Please write out the full listing beneath this line exactly, skipping its images.

> Raw data:

.....

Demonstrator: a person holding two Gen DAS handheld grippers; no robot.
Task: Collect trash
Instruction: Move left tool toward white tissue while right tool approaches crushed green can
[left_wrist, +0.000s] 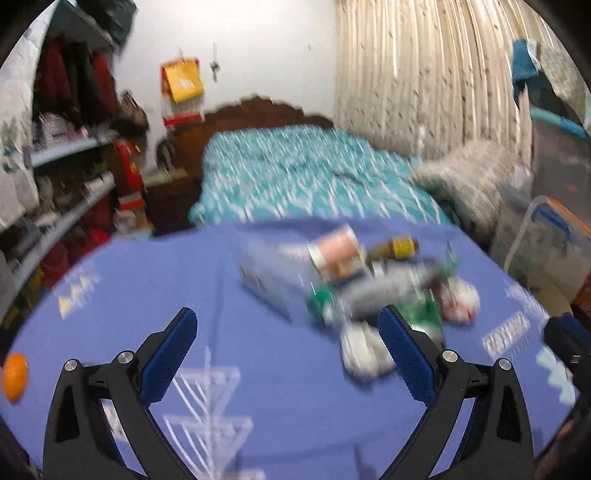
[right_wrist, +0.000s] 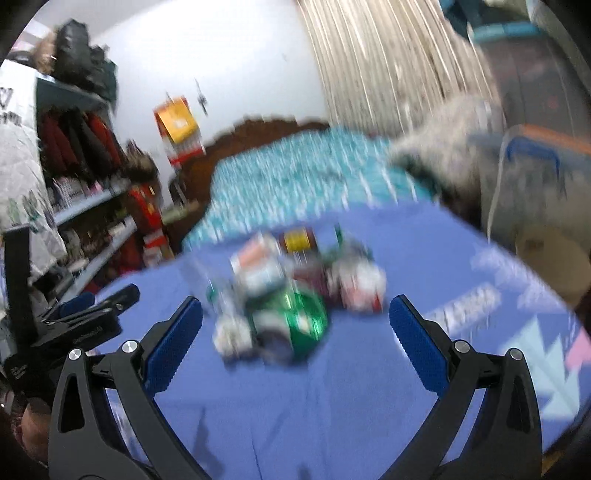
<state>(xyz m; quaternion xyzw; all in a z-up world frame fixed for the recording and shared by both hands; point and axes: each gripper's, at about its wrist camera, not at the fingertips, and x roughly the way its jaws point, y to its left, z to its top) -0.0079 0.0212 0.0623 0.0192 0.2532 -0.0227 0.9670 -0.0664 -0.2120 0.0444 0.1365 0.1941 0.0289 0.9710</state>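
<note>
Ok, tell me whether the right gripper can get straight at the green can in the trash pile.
Probably yes. The right gripper is open and the green can lies at the near edge of the pile, between the fingers' line, with only bare blue tablecloth before it. Blur hides finer detail.

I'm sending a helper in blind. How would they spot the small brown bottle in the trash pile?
Find the blue tablecloth at the foot of the teal bed; a trash pile sits on it. The brown bottle lies on its side at the pile's far edge, nearest the bed. It alone is dark brown with a yellow label.
</note>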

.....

> The answer:
Demonstrator: a person holding two Gen DAS handheld grippers; no robot.
Task: Collect trash
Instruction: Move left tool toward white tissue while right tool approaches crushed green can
[left_wrist, +0.000s] 
[right_wrist, +0.000s] 
<state>(xyz m; quaternion xyzw; all in a z-up world frame fixed for the recording and shared by both hands; point and axes: each gripper's, at about its wrist camera, not at the fingertips, and x roughly the way its jaws point, y to its left, z to its top) -0.0079 0.0212 0.0623 0.0192 0.2532 -0.0227 0.9670 -0.0664 -0.2120 0.0444 0.1365 0.1941 0.0289 0.9710</state>
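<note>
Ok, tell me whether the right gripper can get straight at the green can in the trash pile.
Probably yes. The right gripper is open and the green can lies at the near edge of the pile, between the fingers' line, with only bare blue tablecloth before it. Blur hides finer detail.

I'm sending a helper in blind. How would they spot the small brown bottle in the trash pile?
Find the blue tablecloth at the foot of the teal bed; a trash pile sits on it. The brown bottle lies on its side at the pile's far edge, nearest the bed. It alone is dark brown with a yellow label.
</note>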

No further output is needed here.